At the beginning of the meeting, the social worker should talk through the concerns children’s services have.

There will then be time for the parents, with the support of their solicitor, to respond. And for a plan to be drawn up with the social worker.

This will include:

  • Discussing and responding to the concerns
  • Explaining what support the family would find helpful from children’s services or other agencies
  • Describing any extra help they feel the child might need
  • Asking children’s services to make a referral for a family group conference. This will help explore what help and support wider family and friends can provide

Click on the dropdowns below for more information about assessments and written agreements.:


Children’s services will outline any assessments or work that they would like the parents to do.

They should be clear about:

  • Who they would like to do any assessments
  • The time frame for assessments and any work should be set.

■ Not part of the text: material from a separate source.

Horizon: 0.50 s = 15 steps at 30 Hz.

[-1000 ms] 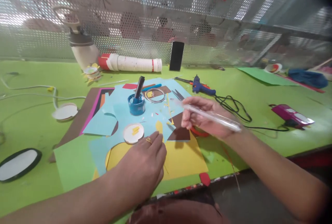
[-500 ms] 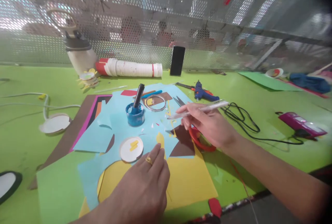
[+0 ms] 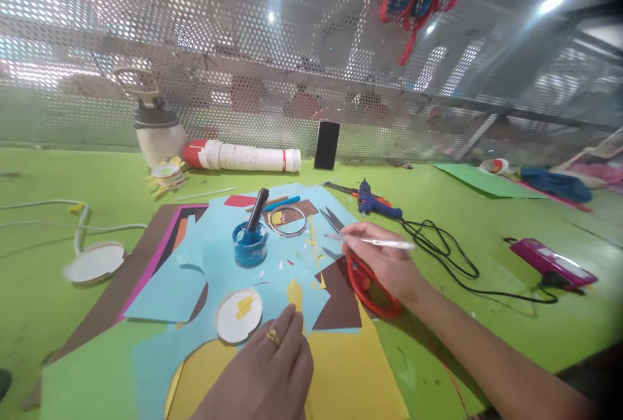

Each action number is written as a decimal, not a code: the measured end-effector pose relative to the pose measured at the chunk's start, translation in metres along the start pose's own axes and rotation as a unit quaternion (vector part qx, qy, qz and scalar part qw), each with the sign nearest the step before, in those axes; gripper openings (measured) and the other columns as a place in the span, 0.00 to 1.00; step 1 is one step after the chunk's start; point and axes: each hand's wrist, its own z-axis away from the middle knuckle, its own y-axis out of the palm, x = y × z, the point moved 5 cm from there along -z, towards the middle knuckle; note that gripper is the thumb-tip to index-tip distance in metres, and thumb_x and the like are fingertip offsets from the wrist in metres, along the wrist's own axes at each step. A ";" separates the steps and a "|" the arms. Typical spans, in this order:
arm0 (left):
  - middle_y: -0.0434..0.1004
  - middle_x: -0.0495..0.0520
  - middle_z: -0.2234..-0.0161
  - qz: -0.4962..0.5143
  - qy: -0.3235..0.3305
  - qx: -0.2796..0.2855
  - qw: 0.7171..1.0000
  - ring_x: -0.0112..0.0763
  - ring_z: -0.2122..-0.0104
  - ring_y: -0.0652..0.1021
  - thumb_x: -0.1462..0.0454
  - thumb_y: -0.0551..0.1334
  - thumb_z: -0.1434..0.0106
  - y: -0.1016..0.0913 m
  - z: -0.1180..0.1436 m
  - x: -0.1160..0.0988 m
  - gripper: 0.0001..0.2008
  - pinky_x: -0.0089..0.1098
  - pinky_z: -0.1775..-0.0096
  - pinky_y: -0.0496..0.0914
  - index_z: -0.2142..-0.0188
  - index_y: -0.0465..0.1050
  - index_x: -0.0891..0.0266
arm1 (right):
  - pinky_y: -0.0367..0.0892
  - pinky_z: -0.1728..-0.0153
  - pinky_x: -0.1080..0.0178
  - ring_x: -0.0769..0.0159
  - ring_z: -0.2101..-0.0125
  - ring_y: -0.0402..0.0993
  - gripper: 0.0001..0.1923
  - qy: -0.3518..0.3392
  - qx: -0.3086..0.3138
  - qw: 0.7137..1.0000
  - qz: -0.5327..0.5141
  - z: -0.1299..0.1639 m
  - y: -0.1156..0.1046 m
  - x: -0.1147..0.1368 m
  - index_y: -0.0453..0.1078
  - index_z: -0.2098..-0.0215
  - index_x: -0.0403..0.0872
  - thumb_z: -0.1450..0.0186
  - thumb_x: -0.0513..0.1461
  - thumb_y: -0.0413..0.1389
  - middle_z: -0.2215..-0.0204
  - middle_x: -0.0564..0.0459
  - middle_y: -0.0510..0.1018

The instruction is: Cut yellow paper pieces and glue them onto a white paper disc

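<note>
My left hand (image 3: 267, 368), with a gold ring on one finger, lies over the yellow paper (image 3: 345, 374), its fingers stretched out and close together. Just beyond its fingertips is a white paper disc (image 3: 238, 316) bearing small yellow strips. My right hand (image 3: 382, 271) is closed on a slim pale pen (image 3: 392, 243), whose tip points left. Beneath that hand are scissors (image 3: 372, 293) with red handles, partly covered by it. Cut pieces of brown paper (image 3: 338, 300) and light blue paper (image 3: 165, 293) lie between and around the hands.
A blue jar (image 3: 250, 251) with a black marker in it stands mid-table, beside a ring of tape (image 3: 287, 221). Behind are a blue glue gun (image 3: 374, 202), a phone (image 3: 326, 145), stacked cups (image 3: 243, 156) and a bottle (image 3: 158, 134). A black cord (image 3: 438, 245) runs right toward a magenta device (image 3: 552, 261).
The camera view has tilted up, so the table sits lower in the picture. My right hand, still gripping the pen, is nearer the scissors. My left hand stays on the yellow paper.
</note>
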 end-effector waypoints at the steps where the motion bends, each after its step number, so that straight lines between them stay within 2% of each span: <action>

The solicitors may discuss sending a letter of instruction. The letter is a set of instructions for a person who is being asked to carry out an assessment.  This could be a social worker doing a parenting assessment. It could be a letter for a psychiatrist is a parent’s mental health needs assessing.

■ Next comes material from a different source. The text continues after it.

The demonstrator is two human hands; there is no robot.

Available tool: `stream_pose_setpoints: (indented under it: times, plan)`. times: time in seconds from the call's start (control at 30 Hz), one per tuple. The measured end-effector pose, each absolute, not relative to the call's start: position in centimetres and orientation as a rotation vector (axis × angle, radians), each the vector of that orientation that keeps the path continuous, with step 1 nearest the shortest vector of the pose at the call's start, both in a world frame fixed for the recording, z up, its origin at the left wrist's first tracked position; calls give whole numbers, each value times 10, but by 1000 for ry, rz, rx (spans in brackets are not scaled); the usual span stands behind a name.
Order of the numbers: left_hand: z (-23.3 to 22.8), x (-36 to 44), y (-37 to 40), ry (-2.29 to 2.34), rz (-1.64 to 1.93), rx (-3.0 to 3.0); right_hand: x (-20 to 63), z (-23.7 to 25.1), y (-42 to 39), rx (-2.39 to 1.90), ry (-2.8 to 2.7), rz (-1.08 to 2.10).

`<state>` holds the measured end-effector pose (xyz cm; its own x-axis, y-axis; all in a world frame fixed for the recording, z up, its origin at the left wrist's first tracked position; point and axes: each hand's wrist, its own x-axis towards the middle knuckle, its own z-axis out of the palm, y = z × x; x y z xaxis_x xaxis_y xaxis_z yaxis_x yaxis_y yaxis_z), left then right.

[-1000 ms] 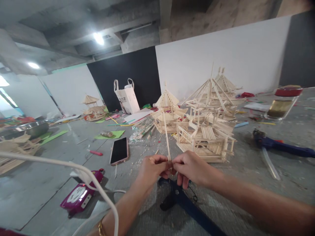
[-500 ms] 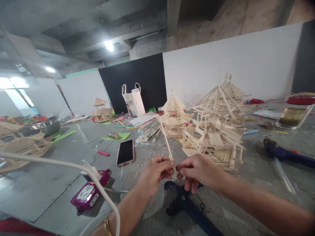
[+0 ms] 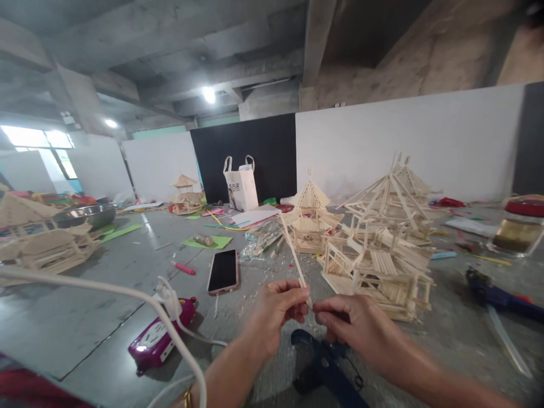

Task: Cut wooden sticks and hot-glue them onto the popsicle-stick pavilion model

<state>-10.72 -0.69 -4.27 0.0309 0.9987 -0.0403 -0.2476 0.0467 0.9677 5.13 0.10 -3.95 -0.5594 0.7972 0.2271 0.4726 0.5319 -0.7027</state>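
Note:
My left hand point(image 3: 280, 311) pinches the lower end of a thin pale wooden stick point(image 3: 294, 249) between thumb and fingers. The stick slants up and away, slightly to the left. Just right of its lower end is my right hand point(image 3: 355, 323), thumb and fingertips pressed together; whether they hold a small piece is not visible. Under both hands lies a dark blue hand tool point(image 3: 327, 365) with a curved jaw and a wire spring. Beyond the right hand stands a stick-built model point(image 3: 378, 277), an open framework with railings. A small stick pagoda point(image 3: 310, 221) rises behind the stick.
A phone point(image 3: 223, 271), a purple power strip point(image 3: 161, 337) and a white cable point(image 3: 140, 292) are to the left. At right lie a dark blue glue gun point(image 3: 504, 297) and a red-lidded jar point(image 3: 521, 226). A bag point(image 3: 241, 190) stands at the back; wood scraps litter the table.
The view has tilted up and turned slightly left, so things sit lower and further right. My right fingertips are slightly further from the stick; my left hand still pinches it.

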Motion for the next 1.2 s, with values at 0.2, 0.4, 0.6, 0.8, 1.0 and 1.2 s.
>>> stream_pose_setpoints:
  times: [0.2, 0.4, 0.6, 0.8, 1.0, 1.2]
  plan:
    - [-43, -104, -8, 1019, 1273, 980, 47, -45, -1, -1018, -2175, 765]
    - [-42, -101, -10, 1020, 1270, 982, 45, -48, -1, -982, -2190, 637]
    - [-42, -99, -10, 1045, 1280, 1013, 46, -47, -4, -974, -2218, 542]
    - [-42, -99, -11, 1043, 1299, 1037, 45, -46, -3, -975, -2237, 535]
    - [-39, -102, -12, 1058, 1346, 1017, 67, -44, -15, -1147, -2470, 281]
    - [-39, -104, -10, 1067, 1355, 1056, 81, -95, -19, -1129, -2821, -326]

A letter of instruction explains:

  • Background information including the things that children’s services are worried about
  • Why an assessment is needed
  • What questions the person doing the assessment is being asked to answer
  • When the assessment needs to be carried out.

Written agreements

Children’s services may ask the parents to sign up to a written agreement. This should set out the things the parents and children’s services have said they will or will not do.  What is included will depend on the situation and the precise concerns.

Examples of what written agreements may include are that:

  • The parents agree not drink alcohol when their child is in their care
  • The parents agree to take part in a parenting assessment
  • Children’s services will put in place a particular kind of help or support by a certain date. Such as a family support worker.

Children’s services should always explain what will happen if the agreement is not kept to.  If the parent does not keep to certain parts of the agreement, it may mean that children’s services look to start care proceedings. If a parent cannot keep to a certain point in the agreement, then they should discuss this with their solicitor.

It is helpful if children’s services give share a copy of the written agreement with parents before the pre-proceedings meeting.

If a written agreement is only shared in the meeting, parents should have time to read and discuss it with their solicitor. There should be a break in the meeting so this can happen.

There may be things that need to be added or changed in the agreement.  If more time is needed then sometimes the agreement can be signed later on after the meeting.  A parent should not sign a written agreement without reading it carefully, and taking legal advice on it.

The end of the meeting

At the end of the meeting, children’s services should agree a date for a review meeting.

This may be about six to eight weeks later. But the date may also depend on how long assessments or other work will take.